● INSTRUCTIONS TO FOLLOW:
Transcribe the entire listing below exactly.

● SOURCE MATERIAL:
'''
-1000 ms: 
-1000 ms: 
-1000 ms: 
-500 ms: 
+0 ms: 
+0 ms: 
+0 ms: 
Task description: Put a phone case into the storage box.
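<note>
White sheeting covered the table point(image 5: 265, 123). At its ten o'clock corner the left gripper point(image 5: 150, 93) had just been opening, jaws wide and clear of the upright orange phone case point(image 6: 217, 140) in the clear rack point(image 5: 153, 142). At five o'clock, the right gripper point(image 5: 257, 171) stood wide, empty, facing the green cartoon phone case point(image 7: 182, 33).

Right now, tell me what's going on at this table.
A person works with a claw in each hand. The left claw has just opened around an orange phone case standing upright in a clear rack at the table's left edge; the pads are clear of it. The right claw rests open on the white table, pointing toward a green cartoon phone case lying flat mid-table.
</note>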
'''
● OUTPUT BELOW:
-1000 ms: 
-1000 ms: 
-1000 ms: 
-500 ms: 
+0 ms: 
+0 ms: 
+0 ms: 
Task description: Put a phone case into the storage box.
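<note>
White sheeting covered the table point(image 5: 265, 123). At its ten o'clock corner the left gripper point(image 5: 150, 93) had just been opening, jaws wide and clear of the upright orange phone case point(image 6: 217, 140) in the clear rack point(image 5: 153, 142). At five o'clock, the right gripper point(image 5: 257, 171) stood wide, empty, facing the green cartoon phone case point(image 7: 182, 33).

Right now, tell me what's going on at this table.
A person works with a claw in each hand. The left claw has just opened around an orange phone case standing upright in a clear rack at the table's left edge; the pads are clear of it. The right claw rests open on the white table, pointing toward a green cartoon phone case lying flat mid-table.
</note>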

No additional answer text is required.